#### [Task directions]
Nothing but the lines from the line with "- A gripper" through the end of the data is to be copied, and each is to be copied exactly.
Source information Start Marker
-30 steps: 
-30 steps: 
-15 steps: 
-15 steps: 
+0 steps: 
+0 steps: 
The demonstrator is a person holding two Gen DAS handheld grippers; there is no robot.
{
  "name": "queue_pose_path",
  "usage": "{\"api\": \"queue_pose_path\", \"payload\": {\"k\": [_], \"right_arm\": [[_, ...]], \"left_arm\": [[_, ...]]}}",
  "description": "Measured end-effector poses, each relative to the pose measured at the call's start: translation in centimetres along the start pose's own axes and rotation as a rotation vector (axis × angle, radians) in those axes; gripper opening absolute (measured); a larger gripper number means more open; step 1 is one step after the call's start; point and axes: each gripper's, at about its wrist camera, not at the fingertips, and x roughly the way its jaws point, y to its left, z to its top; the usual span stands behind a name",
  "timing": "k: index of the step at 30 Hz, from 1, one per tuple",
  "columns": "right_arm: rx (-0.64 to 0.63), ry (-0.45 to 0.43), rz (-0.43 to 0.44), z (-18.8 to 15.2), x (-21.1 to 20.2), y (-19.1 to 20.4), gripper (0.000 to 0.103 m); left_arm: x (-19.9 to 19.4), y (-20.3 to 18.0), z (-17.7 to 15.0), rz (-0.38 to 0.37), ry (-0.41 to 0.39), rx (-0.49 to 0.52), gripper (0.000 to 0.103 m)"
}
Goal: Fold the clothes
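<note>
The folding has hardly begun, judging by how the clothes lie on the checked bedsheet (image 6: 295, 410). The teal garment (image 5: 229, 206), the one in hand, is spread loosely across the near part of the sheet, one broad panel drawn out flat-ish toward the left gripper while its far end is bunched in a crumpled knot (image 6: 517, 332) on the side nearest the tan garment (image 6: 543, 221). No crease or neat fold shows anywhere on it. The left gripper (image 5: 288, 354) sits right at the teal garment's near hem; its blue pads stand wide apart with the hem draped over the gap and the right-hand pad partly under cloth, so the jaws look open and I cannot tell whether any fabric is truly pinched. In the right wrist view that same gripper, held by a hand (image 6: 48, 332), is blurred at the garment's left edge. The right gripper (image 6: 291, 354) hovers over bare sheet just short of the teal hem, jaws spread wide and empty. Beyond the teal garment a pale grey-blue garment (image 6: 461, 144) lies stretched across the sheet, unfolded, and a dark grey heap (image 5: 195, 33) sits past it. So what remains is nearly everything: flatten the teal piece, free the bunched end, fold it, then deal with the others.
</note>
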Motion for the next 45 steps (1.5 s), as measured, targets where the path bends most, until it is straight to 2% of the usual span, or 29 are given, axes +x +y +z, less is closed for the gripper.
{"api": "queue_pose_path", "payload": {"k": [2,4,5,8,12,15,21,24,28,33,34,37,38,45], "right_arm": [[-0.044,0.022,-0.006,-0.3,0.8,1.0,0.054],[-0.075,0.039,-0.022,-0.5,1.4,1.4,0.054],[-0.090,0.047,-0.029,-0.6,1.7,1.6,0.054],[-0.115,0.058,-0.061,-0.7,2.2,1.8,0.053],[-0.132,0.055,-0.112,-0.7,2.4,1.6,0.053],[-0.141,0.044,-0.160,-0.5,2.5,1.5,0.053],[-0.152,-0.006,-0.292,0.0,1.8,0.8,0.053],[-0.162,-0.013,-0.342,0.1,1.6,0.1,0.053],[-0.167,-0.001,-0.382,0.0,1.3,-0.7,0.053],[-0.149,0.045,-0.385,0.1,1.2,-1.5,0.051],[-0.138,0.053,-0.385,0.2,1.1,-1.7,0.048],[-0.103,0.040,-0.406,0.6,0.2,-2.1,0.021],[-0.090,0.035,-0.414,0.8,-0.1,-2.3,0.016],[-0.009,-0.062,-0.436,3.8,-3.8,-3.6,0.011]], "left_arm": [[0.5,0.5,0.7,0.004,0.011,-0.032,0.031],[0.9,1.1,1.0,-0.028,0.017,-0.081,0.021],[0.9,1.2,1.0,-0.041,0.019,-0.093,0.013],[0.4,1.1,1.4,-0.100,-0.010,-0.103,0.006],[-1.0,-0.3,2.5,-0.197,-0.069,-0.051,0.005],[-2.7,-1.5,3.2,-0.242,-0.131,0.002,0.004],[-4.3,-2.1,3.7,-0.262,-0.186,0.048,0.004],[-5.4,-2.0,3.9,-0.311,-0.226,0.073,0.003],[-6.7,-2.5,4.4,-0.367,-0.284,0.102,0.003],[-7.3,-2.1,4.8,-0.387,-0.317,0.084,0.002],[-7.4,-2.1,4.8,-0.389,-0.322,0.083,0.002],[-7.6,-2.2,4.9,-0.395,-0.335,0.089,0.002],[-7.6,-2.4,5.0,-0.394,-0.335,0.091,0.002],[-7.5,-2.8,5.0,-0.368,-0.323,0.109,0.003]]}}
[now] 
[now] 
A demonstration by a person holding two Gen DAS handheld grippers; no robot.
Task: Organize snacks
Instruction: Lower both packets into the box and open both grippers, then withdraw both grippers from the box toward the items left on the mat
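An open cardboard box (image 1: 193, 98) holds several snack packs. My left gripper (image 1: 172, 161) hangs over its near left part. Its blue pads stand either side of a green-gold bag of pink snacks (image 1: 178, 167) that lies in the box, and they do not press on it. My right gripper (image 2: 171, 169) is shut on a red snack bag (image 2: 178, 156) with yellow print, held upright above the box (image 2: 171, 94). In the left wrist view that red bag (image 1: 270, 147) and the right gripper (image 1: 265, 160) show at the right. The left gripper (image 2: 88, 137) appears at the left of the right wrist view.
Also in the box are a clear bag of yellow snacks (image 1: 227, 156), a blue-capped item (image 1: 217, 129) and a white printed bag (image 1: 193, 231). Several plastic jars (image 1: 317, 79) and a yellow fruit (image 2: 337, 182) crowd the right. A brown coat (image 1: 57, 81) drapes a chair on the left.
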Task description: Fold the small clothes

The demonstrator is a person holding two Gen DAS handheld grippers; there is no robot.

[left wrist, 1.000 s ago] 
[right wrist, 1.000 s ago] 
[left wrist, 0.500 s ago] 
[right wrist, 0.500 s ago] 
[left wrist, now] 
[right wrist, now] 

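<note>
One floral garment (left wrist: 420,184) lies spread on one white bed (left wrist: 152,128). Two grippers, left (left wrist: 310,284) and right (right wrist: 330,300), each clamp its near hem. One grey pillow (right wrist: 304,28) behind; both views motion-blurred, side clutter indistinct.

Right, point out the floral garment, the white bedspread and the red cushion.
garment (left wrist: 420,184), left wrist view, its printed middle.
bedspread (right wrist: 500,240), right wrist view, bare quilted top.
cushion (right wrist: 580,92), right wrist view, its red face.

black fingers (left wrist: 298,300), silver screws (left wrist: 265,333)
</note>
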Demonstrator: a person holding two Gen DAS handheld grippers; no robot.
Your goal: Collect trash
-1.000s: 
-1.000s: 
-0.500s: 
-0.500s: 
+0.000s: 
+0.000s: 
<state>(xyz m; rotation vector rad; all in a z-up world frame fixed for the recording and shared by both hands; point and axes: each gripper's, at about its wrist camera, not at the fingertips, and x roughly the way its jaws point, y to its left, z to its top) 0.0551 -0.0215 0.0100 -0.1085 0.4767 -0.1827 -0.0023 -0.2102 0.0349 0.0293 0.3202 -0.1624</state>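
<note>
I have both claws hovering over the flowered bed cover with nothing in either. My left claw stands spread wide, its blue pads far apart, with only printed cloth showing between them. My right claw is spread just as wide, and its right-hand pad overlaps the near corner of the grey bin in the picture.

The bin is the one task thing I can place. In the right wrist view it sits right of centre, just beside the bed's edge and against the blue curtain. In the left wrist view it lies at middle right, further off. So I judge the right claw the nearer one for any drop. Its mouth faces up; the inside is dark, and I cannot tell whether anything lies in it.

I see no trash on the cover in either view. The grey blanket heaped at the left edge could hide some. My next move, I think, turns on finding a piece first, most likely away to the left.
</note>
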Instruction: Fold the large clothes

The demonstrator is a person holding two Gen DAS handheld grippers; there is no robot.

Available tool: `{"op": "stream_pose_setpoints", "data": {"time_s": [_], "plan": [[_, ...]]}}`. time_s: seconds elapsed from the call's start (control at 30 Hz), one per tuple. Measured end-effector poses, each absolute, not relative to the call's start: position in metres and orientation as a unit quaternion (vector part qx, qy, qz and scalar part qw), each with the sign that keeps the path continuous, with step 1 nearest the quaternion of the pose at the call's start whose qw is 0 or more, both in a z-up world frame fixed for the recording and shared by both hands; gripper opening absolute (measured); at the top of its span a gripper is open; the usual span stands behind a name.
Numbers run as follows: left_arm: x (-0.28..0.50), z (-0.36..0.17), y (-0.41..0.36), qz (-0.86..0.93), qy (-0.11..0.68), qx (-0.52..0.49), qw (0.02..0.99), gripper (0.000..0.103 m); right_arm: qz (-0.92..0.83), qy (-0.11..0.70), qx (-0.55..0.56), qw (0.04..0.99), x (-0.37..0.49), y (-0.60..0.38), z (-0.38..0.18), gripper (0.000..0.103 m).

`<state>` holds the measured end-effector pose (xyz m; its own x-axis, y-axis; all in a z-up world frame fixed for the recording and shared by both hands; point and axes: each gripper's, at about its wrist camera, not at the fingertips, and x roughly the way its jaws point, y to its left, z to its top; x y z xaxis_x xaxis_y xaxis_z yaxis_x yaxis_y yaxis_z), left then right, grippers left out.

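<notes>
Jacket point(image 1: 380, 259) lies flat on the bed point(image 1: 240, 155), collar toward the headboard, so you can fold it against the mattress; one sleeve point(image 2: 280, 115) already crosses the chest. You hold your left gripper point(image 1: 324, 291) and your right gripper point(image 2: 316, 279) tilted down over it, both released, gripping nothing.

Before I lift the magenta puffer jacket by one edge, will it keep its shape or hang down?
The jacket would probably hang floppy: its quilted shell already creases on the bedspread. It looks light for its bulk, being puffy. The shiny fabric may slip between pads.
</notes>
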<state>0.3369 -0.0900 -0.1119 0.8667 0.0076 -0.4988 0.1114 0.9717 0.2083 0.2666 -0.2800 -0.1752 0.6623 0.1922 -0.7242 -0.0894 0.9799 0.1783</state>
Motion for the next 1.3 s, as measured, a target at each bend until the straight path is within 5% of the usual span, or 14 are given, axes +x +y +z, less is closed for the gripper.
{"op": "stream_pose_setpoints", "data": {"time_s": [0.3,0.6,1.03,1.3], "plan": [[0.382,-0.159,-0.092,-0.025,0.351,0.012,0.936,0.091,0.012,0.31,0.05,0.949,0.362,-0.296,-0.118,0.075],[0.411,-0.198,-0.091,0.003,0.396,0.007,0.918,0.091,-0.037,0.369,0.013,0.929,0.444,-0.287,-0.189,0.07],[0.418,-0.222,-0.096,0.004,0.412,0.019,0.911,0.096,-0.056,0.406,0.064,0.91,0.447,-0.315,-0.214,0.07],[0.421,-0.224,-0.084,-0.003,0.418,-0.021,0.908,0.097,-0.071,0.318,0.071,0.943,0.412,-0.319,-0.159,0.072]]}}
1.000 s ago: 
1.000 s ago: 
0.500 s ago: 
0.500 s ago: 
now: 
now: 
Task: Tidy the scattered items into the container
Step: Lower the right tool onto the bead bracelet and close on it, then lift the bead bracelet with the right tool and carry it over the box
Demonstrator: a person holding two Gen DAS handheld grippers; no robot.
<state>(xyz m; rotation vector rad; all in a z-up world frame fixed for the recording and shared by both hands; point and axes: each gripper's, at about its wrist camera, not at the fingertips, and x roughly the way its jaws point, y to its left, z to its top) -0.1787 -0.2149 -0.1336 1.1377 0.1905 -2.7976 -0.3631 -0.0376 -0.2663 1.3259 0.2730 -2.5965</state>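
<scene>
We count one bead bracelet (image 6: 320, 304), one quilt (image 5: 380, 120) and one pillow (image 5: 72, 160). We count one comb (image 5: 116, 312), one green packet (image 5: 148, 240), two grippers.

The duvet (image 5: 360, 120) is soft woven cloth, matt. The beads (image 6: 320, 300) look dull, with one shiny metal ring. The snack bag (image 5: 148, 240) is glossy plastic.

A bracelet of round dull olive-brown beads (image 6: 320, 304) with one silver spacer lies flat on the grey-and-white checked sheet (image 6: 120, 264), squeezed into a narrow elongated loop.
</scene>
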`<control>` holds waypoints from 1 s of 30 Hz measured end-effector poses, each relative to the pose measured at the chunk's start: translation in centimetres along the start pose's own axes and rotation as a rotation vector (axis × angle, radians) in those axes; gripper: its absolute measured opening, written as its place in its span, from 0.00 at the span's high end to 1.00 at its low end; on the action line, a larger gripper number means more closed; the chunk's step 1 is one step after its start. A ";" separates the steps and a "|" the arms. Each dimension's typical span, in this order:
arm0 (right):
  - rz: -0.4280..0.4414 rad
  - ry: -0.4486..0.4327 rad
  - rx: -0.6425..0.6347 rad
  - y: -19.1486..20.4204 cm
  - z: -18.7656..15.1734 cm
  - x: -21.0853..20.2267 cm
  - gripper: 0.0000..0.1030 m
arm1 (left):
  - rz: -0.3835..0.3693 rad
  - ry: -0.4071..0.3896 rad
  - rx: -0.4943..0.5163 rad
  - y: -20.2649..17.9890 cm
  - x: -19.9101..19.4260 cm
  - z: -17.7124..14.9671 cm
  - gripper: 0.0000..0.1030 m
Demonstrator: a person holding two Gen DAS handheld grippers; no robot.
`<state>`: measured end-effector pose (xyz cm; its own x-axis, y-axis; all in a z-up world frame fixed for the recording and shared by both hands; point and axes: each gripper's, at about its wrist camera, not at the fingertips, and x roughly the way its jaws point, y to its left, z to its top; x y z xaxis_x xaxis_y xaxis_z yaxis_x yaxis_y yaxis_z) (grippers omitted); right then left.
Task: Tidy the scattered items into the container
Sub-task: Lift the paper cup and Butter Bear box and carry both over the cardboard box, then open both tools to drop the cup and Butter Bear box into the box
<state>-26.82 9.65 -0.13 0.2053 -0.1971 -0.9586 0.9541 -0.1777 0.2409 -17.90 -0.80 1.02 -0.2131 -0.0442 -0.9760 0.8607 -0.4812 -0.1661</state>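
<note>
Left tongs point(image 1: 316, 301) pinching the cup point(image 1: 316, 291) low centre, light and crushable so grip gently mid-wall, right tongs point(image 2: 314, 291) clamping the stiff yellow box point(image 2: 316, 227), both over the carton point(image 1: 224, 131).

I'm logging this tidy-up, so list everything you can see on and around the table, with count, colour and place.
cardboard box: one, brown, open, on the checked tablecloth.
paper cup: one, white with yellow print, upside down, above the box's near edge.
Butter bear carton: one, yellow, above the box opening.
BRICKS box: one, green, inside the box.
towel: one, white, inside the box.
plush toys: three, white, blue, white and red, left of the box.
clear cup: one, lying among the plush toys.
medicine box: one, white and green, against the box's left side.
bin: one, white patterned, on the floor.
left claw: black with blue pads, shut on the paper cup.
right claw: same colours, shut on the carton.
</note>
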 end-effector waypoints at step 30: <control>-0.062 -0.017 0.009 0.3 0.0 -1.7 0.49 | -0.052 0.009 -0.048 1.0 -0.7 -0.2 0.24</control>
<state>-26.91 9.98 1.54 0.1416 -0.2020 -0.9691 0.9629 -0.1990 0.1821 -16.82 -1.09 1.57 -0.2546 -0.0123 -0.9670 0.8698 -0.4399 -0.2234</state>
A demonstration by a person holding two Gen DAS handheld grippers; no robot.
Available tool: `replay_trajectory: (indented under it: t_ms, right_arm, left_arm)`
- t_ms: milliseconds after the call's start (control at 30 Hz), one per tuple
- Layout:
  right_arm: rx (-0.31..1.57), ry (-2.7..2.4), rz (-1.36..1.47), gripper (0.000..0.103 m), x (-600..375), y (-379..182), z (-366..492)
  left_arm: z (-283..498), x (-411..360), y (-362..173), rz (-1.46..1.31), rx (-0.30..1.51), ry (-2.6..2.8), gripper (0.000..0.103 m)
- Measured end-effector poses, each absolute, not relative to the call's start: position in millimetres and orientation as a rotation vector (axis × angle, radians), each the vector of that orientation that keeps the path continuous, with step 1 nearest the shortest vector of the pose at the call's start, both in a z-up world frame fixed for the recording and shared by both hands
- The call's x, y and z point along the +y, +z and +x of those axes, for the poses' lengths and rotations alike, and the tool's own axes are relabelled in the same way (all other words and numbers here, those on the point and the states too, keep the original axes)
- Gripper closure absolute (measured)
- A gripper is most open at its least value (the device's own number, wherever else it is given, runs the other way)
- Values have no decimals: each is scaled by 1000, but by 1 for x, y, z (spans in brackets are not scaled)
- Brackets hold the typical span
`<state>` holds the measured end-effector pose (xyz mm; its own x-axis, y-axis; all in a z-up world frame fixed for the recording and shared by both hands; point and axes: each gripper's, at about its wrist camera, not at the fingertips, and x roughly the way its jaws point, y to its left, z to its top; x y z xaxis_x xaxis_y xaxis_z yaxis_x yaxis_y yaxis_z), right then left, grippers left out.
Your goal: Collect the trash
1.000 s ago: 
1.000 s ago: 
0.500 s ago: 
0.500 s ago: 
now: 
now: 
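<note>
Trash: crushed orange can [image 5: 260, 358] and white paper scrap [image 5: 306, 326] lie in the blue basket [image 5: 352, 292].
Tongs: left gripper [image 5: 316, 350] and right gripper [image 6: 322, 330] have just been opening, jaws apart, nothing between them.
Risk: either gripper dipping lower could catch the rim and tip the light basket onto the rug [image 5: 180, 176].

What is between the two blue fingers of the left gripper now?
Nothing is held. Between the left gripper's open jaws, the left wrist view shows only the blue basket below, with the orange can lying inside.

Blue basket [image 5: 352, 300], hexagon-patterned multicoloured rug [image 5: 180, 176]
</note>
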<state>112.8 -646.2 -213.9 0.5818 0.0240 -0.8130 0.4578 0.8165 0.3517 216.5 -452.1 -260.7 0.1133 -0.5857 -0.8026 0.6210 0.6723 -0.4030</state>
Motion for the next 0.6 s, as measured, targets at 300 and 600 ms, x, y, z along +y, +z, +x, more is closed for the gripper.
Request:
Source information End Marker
#### [Task response]
- A gripper is most open at its least value (the device's own number, wherever else it is given, runs the other way)
- Values have no decimals: each is scaled by 1000, but by 1 for x, y, z (spans in brackets are not scaled)
- Brackets hold the typical span
`<state>` holds the measured end-effector pose (xyz mm; its own x-axis, y-axis; all in a z-up world frame fixed for the recording and shared by both hands; point and axes: each gripper's, at about its wrist camera, not at the fingertips, and x roughly the way its jaws point, y to its left, z to its top; x y z xaxis_x xaxis_y xaxis_z yaxis_x yaxis_y yaxis_z), right then left, grippers left out.
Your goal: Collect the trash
1.000 s ago: 
1.000 s ago: 
0.500 s ago: 
0.500 s ago: 
now: 
now: 
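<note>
Trash: crushed orange can [image 5: 260, 358] and white paper scrap [image 5: 306, 326] lie in the blue basket [image 5: 352, 292].
Tongs: left gripper [image 5: 316, 350] and right gripper [image 6: 322, 330] have just been opening, jaws apart, nothing between them.
Risk: either gripper dipping lower could catch the rim and tip the light basket onto the rug [image 5: 180, 176].

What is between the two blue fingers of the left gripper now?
Nothing is held. Between the left gripper's open jaws, the left wrist view shows only the blue basket below, with the orange can lying inside.

Blue basket [image 5: 352, 300], hexagon-patterned multicoloured rug [image 5: 180, 176]
</note>
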<state>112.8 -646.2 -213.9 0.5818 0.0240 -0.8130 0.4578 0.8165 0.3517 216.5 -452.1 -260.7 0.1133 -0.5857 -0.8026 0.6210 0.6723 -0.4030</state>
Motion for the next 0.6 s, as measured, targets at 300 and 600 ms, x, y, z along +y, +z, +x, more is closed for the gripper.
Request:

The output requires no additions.